How many lines in the records below hold the string "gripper"? Answer with the number alone.

---+---

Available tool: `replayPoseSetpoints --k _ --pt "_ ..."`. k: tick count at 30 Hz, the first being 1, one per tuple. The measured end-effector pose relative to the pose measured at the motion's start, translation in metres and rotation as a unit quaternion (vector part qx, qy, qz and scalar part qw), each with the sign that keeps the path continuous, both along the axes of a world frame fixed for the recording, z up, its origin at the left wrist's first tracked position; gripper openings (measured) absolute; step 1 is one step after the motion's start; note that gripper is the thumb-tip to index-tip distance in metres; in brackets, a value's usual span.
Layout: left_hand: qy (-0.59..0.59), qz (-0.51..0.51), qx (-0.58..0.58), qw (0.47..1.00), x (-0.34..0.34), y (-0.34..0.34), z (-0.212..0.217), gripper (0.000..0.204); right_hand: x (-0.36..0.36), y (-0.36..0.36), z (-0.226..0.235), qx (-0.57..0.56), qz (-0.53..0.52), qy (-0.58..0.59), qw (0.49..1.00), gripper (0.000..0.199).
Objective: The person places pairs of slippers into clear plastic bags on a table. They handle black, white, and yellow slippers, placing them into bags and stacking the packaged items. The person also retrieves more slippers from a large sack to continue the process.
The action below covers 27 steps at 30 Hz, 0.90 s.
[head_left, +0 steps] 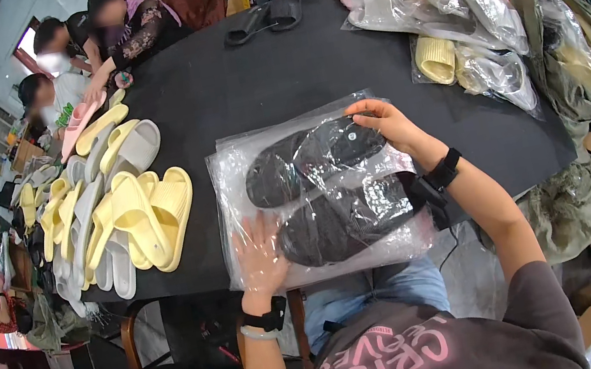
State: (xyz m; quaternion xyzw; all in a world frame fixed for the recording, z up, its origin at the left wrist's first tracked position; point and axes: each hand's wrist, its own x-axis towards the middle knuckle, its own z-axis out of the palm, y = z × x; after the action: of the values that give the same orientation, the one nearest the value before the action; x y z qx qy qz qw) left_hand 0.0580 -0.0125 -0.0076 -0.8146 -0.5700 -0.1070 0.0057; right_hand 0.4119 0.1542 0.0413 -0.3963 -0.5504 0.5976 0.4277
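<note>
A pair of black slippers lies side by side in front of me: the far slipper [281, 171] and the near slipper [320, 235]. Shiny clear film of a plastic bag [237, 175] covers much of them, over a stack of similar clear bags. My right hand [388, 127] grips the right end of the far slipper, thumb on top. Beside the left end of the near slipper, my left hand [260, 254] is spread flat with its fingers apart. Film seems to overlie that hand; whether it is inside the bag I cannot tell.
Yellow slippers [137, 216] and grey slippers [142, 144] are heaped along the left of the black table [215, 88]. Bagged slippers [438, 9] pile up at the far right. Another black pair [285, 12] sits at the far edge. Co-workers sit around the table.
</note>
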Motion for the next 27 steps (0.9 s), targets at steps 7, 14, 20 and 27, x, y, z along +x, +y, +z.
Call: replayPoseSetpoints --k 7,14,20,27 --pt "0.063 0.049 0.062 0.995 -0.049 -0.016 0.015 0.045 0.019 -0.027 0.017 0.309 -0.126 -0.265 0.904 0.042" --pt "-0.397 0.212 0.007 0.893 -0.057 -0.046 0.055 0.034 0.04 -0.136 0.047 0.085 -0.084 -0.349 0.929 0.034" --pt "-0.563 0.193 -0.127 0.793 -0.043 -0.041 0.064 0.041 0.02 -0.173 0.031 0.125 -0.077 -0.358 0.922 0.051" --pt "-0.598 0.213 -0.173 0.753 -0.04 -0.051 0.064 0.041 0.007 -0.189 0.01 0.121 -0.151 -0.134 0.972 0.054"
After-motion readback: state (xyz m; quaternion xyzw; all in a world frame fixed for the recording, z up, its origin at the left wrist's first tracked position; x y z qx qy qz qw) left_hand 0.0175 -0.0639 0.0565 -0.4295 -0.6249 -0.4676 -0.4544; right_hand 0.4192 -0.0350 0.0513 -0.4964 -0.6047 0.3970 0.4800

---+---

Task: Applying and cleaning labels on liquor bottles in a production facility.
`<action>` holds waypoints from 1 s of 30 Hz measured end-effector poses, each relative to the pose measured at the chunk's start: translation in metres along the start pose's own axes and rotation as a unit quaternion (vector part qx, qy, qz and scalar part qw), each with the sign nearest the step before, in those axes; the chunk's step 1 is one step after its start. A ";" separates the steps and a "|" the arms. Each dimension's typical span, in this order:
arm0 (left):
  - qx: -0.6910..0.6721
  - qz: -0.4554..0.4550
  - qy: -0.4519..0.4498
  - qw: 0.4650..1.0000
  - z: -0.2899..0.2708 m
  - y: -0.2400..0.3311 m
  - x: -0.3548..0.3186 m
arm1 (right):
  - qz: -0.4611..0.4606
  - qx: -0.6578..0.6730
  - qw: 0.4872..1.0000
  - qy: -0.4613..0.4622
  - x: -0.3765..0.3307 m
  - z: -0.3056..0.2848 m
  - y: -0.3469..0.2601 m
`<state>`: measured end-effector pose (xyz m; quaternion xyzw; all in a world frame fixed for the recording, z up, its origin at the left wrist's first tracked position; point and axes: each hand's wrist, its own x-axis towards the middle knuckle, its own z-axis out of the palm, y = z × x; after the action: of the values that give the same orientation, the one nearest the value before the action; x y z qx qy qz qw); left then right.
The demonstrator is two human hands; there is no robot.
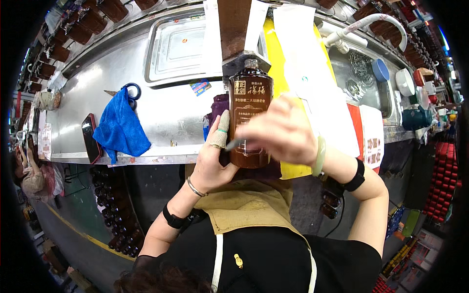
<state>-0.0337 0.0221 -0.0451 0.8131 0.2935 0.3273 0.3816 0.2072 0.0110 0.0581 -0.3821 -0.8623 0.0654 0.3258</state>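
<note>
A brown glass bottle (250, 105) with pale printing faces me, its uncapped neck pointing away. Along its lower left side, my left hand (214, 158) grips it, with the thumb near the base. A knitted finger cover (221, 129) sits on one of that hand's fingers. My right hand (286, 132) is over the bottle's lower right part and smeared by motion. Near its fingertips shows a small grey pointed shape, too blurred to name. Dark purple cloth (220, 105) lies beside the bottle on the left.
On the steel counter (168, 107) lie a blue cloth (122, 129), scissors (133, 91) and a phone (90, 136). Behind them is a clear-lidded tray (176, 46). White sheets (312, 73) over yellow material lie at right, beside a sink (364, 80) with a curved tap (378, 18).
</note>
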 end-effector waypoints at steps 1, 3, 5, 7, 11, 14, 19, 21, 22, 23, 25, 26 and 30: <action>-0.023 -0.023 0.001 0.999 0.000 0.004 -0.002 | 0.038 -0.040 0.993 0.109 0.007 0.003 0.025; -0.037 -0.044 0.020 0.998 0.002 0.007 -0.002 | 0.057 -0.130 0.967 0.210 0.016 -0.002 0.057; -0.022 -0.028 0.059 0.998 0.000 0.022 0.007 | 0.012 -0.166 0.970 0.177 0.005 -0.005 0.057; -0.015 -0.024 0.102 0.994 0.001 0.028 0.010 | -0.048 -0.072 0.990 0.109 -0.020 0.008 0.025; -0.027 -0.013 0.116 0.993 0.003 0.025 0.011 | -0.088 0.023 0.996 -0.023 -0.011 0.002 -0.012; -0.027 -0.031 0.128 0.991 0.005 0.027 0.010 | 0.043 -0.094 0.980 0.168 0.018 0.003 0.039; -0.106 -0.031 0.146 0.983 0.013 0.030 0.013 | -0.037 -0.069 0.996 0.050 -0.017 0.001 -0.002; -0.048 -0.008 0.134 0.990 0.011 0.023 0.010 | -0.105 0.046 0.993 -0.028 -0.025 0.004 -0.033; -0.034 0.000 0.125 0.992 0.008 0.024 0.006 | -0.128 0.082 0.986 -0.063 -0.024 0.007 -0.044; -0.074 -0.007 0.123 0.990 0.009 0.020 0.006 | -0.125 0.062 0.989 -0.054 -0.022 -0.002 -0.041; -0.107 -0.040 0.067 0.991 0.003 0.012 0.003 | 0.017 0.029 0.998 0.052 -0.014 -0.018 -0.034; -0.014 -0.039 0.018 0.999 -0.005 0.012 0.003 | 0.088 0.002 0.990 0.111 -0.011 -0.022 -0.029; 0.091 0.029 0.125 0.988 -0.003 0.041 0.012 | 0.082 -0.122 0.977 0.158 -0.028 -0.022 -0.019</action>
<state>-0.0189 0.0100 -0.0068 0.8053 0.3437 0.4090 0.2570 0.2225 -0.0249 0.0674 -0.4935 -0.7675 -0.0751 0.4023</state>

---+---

Completed exercise: 2